Figure 3Diet-specific and tissue-specific lethality of dHHEX knockdown. A. tub>RNAiflies tolerate many non-ideal diets, but are sensitive to high sucrose, as well as to glucosamine and to high salt. Estimates and confidence intervals (green: 95%, gray: Bonferroni-adjusted, N = 12) of ln(OR) are shown comparing odds of knockdown vs. non-knockdown animals pupariating compared to the genetic background control on that diet. More complete details are in Additional file 1: Table S3. B–C. tub-GAL4, Dot-GAL4, and esg-GAL4 driving dHHEX knockdown using UAS-RNAi confer lethality on high sucrose, but a number of other drivers do not. Estimates and confidence intervals (colored: 95%, gray: Bonferroni-adjusted, N = 11) of ln(OR) are shown for survival of knockdown vs. non-knockdown animals, compared to the genetic background control. Pupariation (unmarked) or eclosion (asterisks) or both were scored. More complete details are in Additional file 1: Tables S4 and S5.

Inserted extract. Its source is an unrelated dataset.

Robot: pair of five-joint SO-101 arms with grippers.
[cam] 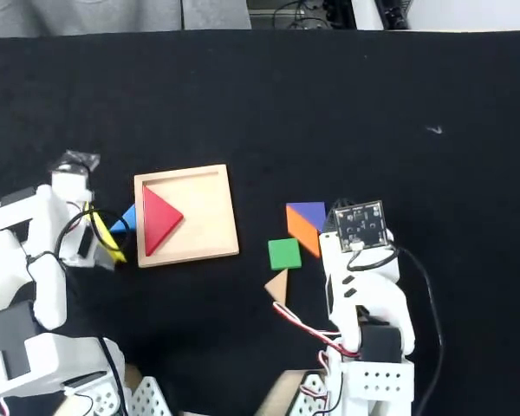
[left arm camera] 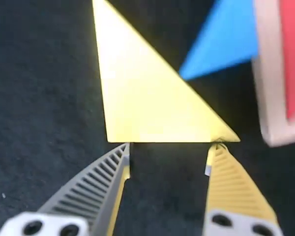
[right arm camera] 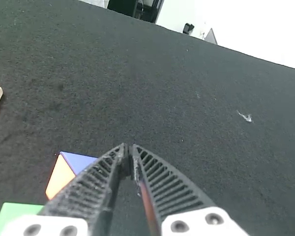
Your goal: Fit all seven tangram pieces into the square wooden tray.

Figure 4Metabolic profiling of Cg>RNAi, Dcr-2. A. Wandering third-instar females of Cg>RNAi, Dcr-2 are hyperglycemic. Each measurement is made from a pooled sample of hemolymph from 5–8 animals; dark red line segments show mean values. p < 0.029. B–C. Wandering third-instar and newly eclosed adult females of Cg>RNAi, Dcr-2 have reduced body size. Each measurement is the mean per-animal mass of a group of 6–10 animals; dark red line segments show mean values. p < 0.001 for both larvae and adults. D–E. Wandering third-instar and newly eclosed adult females of Cg>RNAi, Dcr-2 have reduced triglyceride levels. Each measurement is made from a pooled sample of whole-animal homogenate from 6–10 animals; dark red line segments show mean values. p < 0.007 for both larvae and adults (p < 0.002 for adults when one extreme outlier is excluded). All p-values for metabolic data were calculated using a bidirectional t-test without assuming equal variances. More complete details are in Additional file 1: Tables S6–S8.